Fifty-two percent of voters backed the "Stop Mass Immigration" proposal, while 40 percent are against it, pollsters Isopublic said on Thursday.
The margin of error was 4.2 percent.
The quota plan was crafted by the right-wing populist Swiss People's Party (SVP) — the largest in parliament.
The SVP claims that Switzerland has lost control of its own immigration rules, with disastrous results for the economy and society such as undercutting local workers, driving up rents and land prices, and overburdening the health and education systems.
The Swiss government and parliament have both rejected the plan, arguing that foreign workers have long been crucial to the economy of one of the world's wealthiest nations.
But under Switzerland's system of direct democracy, voters have the final say on a host of issues.
Some 1.9 million of the eight million people currently living in Switzerland are non-Swiss — 3.3 percent more than in 2012, according to official data.
The highest numbers of recent immigrants come from Portugal, Kosovo, Germany, Italy and France.
Switzerland is not a member of the European Union but has tight economic ties with the 28-nation bloc.
It axed immigration quotas for EU citizens in 2007, giving them equal footing on the job market as part of a raft of accords with Brussels.
The referendum proposal calls for the quotas to be reimposed, raising the spectre of a clash with Brussels because it sets a three-year deadline for the rules to be renegotiated.

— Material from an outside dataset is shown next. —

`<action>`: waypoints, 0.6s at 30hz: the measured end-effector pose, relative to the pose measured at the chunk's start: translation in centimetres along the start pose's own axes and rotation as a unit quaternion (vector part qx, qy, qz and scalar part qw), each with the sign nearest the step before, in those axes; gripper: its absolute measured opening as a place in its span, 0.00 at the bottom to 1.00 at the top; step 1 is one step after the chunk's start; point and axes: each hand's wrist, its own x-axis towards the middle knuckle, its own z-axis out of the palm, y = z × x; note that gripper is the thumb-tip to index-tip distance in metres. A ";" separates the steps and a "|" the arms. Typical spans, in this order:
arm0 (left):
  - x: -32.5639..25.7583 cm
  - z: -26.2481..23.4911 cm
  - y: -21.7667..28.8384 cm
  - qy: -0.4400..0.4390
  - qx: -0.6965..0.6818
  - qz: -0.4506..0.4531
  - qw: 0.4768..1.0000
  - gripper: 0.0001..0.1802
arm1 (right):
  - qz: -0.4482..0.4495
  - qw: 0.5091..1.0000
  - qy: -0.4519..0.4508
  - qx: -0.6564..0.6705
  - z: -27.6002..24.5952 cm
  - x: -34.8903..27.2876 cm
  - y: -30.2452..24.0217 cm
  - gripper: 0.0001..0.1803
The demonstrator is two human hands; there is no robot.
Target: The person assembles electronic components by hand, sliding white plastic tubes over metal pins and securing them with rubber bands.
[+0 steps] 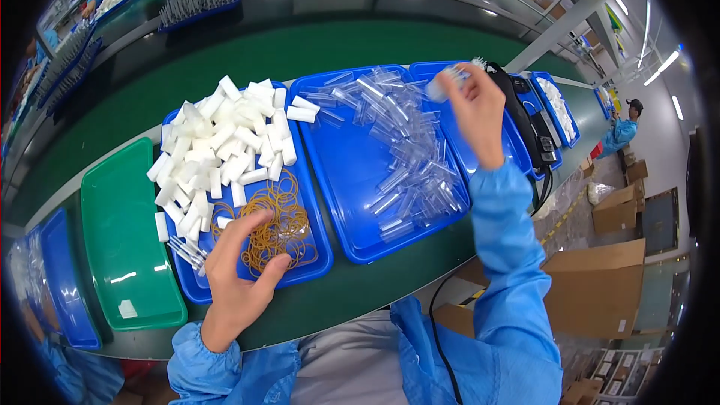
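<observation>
My left hand (236, 277) hovers over the near part of a blue tray (320, 251), thumb and index finger apart, beside a tangle of tan rubber bands (279, 229). White rectangular blocks (221, 135) are heaped in the far part of that tray. A few thin white sticks (186, 251) lie at its left edge. Raised over the trays on the right, my right hand (478, 109) pinches a whitish, partly see-through bundle (448, 82), blurred at its edges. Below and left of it, a second blue tray (341, 180) holds many clear plastic tubes (405, 142).
A green tray (131, 232) sits at the left, with another blue tray (64, 277) beyond it. A black device with a cable (529, 116) stands right of the trays. Past the green belt (322, 45) are racks of white parts. Cardboard boxes (596, 285) stand at the right; other people work farther off.
</observation>
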 end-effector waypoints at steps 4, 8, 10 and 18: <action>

It would also set quotas for people who live in neighbouring France, Germany, Italy and Austria but work in Switzerland.
Cross-border workers are a hot topic after recent local elections saw major gains for the Geneva Citizens' Movement, a party that claims they take jobs from Swiss residents.
The proposal also calls for the constitution to state clearly that immigration must serve the country's economic interests and guarantee the Swiss priority on the labour market.
Over and above the quotas, it stipulates that would-be immigrants must have a job offer, sufficient financial resources to get by, and be willing and able to fit in to Swiss society.
The quotas would also apply to asylum seekers.
A vote is also due by 2015 on a separate proposal by campaigners who say immigration limits are needed to rein in overpopulation and protect the environment.